All users, including staff, must be screened for contra-indications before beginning to access Rebound Therapy (contraindications checklist). Unless medical staff advise otherwise, pupils with the following medical conditions SHOULD NOT access Rebound Therapy: Brittle bones, Haemophilia, Spinal rodding, Detached retina. Special care needs to be exercised when working with pupils with Downs Syndrome because they may exhibit both hypotonic muscles and lax tendons. Pregnant staff members should not access the trampoline. Never allow any pupil to take part after an illness/ injury or absence due to illness/injury without first checking that the pupil is fit to meet the demands of performance.
Staff need to be aware of pupils who may experience epileptic activity, e.g. sudden drop seizures.
All users must be risk assessed before beginning to access Rebound Therapy. The risk assessment will specify levels of support and supervision for each individual user. All users must be supervised in accordance with their risk assessment.
All / most pupils would benefit in one way or another from accessing Rebound Therapy focusing on the five key therapeutic areas. It is up to the class teacher to complete the relevant check lists and risk assessments required and to organise staffing.
WHO CAN DELIVER REBOUND THERAPY?
All Rebound Therapy sessions must be supervised by at least one therapist who has received training and have gained practical experience by attending a Rebound Therapy course which will typically include the Winstrada Trampoline Development Programme (grades 1 to 3). Appropriate risk assessments must be carried out prior to any sessions commencing.

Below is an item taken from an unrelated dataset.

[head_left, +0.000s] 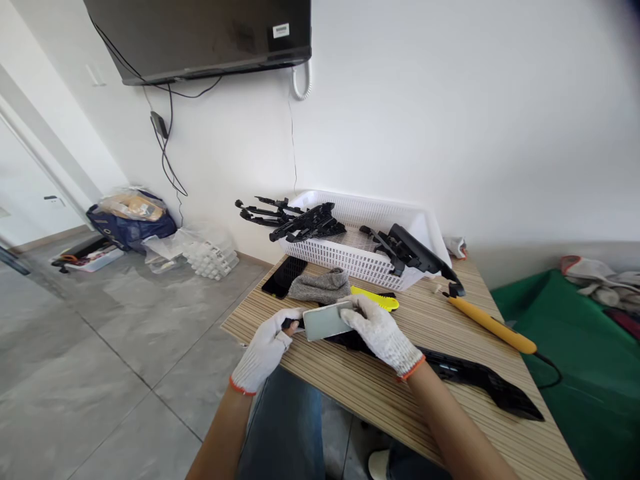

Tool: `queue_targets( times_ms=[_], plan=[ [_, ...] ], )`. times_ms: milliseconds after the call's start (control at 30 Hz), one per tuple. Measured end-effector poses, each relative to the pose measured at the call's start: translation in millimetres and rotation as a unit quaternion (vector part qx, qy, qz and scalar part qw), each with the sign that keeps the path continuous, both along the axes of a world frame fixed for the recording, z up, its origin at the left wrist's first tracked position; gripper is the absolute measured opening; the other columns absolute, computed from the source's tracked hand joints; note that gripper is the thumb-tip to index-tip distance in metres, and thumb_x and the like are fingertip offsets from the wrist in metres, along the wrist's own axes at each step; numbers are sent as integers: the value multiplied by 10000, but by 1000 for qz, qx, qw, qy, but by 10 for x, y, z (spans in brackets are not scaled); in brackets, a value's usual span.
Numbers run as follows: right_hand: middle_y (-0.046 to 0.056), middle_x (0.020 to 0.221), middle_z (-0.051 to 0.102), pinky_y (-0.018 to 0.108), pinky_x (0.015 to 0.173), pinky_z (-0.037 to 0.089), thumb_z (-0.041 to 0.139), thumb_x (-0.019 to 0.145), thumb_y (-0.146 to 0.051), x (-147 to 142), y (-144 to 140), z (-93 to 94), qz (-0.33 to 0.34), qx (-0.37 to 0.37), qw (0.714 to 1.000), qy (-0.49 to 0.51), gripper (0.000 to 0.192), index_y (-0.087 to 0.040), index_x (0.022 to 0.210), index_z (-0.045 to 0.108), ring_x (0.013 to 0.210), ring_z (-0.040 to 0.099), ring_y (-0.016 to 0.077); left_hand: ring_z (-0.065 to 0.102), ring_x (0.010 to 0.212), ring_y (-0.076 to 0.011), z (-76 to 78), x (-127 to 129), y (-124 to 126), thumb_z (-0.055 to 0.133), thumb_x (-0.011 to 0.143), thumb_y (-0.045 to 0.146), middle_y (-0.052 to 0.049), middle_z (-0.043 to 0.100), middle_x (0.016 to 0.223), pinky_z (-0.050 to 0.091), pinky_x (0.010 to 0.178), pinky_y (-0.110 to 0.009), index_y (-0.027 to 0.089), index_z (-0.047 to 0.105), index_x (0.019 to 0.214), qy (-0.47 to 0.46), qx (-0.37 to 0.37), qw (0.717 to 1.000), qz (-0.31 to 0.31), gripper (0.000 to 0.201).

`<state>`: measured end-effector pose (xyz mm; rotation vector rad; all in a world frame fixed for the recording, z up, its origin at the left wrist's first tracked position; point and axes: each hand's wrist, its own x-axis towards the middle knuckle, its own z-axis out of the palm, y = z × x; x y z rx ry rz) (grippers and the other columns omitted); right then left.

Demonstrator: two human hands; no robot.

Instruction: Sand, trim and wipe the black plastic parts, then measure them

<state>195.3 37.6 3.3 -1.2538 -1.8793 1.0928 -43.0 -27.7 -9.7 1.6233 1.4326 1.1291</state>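
Both my hands wear white knit gloves with orange cuffs. My left hand is closed round the end of a black plastic part, which sticks out by the thumb. In my right hand is a flat, pale grey-green rectangular piece, pinched at its right end and held over the table's front edge. A long black plastic trim part lies on the table and runs beneath my right hand; whether it joins the part in my left hand is hidden. Just behind my hands are a grey cloth and a yellow utility knife.
A white plastic basket holds black plastic parts, some jutting over its rim. A black phone lies at the table's left edge. On the right is a yellow-handled corded tool. Green fabric hangs beyond the wood-striped table.
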Motion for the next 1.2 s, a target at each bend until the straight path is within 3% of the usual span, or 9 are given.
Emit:
queue_targets(
  times_ms=[133,267,367,500,767,900,1033,1200],
  plan=[
    [49,1238,669,377,1048,433,505,853,-436,-24,-14,4,-9,27,996,86,469,-223,1254,622,1151,587,233,674,1022,-216,17,4,-2,520,908,336,-78,740,1104,526,960,-370,175,713,1103,-6,7,1000,-14,318],
    [57,1317,639,389,1074,433,484,905,-459,-20,-32,0,11,30,993,117,497,-227,1324,616,1203,574,240,676,1085,-208,-57,-5,-8,559,874,271,-75,742,1140,516,1013,-369,178,713,1076,-48,10,999,-10,270],
    [62,1271,658,435,1091,414,569,876,-459,-21,-42,-16,53,19,996,64,512,-248,1340,618,1181,584,257,664,1131,-201,-131,-15,-12,567,852,223,-64,736,1172,505,1046,-373,190,710,1052,-76,17,997,-23,248],
    [34,1029,681,417,899,508,769,715,-421,-34,-51,-30,82,-42,996,1,759,-264,1419,533,916,627,230,669,1118,-199,-145,-15,-25,548,870,221,-63,737,1161,519,1029,-376,201,714,1051,-48,17,998,-32,246],
    [11,893,657,346,831,488,681,736,-343,-68,-16,-33,1,-90,995,43,451,-203,1164,651,852,614,187,675,1102,-192,-88,7,-45,517,844,168,-54,738,1163,537,1001,-359,203,706,1064,-21,14,999,-34,292],
    [21,898,685,359,833,502,621,750,-338,-92,13,-67,-45,-56,996,50,339,-211,1058,684,845,617,191,673,1110,-195,-96,1,-40,528,835,169,-58,734,1181,532,1008,-364,198,699,1071,-20,13,999,-34,293],
    [40,961,706,366,899,508,595,772,-329,-92,14,-81,-39,12,998,49,209,-224,895,728,945,630,206,673,1106,-206,-91,3,-41,531,872,219,-64,743,1157,519,1018,-379,199,712,1069,2,15,1000,-27,268],
    [26,1086,700,398,991,477,591,856,-420,-53,-65,-2,3,33,999,-25,272,-281,1037,740,1033,631,216,668,1112,-207,-129,-8,-44,547,868,226,-62,738,1169,510,1032,-388,202,715,1069,-18,7,1000,-25,264]
  ],
)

Running a successful Rebound Therapy course for individuals and/or groups will impact on pupils’ learning across the curriculum in different ways:-
Communication - pupils will be more motivated to communicate therefore communication will be more spontaneous.

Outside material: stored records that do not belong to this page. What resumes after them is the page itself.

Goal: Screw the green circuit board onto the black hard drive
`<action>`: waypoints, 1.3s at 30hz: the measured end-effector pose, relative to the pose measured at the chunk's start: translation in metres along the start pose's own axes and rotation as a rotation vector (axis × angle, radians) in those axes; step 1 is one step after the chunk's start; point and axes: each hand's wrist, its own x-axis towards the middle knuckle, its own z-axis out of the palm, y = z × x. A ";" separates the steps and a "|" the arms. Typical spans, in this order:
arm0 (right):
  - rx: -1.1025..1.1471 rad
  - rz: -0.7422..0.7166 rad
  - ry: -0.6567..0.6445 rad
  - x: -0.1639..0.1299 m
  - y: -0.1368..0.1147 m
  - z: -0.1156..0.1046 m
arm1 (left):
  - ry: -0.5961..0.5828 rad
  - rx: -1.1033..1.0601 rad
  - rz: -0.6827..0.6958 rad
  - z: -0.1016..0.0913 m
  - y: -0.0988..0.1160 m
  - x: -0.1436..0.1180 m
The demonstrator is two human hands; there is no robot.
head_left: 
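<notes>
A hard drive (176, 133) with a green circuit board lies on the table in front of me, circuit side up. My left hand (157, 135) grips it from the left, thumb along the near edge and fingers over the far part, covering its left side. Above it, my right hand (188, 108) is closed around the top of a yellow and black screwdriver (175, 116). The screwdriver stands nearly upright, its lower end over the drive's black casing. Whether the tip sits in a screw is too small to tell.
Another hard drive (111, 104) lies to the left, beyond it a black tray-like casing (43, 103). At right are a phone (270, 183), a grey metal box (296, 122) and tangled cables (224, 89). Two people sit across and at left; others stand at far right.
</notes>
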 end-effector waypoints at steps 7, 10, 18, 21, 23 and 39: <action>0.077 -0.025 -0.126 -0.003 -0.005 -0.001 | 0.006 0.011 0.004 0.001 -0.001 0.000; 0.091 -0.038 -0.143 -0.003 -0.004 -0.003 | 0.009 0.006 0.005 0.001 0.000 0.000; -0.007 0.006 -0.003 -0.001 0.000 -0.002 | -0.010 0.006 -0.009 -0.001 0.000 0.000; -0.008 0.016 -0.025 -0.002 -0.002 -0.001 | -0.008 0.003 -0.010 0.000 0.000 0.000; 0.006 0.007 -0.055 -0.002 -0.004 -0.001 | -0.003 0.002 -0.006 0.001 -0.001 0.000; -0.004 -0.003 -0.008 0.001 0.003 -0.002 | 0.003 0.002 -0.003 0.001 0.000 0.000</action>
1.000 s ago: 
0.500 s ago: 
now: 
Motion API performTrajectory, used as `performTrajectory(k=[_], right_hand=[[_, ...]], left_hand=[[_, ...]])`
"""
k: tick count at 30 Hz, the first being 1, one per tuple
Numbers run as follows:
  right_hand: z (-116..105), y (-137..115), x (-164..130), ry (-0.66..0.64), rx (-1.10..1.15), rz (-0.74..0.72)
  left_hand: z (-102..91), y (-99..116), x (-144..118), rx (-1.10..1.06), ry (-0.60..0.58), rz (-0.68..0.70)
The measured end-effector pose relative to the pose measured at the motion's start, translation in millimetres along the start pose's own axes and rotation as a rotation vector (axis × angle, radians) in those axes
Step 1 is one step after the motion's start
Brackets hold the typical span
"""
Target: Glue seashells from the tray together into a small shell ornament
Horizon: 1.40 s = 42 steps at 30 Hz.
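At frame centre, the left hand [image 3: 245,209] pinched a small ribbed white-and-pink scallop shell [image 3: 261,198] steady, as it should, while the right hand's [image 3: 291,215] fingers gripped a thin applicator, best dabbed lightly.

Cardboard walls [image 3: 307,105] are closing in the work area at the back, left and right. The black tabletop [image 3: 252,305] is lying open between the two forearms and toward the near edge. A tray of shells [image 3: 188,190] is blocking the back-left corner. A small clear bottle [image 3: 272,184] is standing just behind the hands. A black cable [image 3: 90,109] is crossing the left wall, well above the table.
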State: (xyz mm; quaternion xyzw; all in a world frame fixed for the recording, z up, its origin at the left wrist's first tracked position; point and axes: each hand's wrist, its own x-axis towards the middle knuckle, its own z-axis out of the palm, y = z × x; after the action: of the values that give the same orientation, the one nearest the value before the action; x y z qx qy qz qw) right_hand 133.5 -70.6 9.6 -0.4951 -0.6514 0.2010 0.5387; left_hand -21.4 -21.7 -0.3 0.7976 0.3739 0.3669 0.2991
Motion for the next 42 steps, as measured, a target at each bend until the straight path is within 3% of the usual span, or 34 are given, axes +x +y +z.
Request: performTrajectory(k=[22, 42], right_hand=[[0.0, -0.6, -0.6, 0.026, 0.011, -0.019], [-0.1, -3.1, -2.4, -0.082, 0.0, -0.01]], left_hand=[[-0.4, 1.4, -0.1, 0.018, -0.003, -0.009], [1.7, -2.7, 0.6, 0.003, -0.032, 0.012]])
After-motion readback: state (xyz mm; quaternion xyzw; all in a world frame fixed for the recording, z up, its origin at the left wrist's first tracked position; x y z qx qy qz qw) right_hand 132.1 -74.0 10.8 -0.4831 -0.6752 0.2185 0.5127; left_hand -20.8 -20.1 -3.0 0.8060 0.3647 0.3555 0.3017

Environment - the environment will be geared towards giving pupils the opportunity to work on activities which they find motivating and which also helps their regulation skills closely linking with SCERTS.
Independence and transitions - because pupils will be more regulated they are more likely to be able to cope with and be able to make successful transitions around school to other areas of learning.
Behaviour - pupils’ behaviour will reflect a more positive attitude as they should be demonstrating that they are able to cope with transitions, independence, communicating with more freedom, building positive relationships with staff and peers and more motivated to learn.
Well being - pupils being well regulated, more willing to communicate and more motivated to learn should reflect a happier child in general with better mental health as well as physical health.
Learning - pupils will be taking part in not just physical activities but also activities from right across the curriculum and at all levels according to the ability and interests of the individual/group. This will ensure that pupils motivated by fun activities which challenge them mentally and/or physically in a cross curricular way.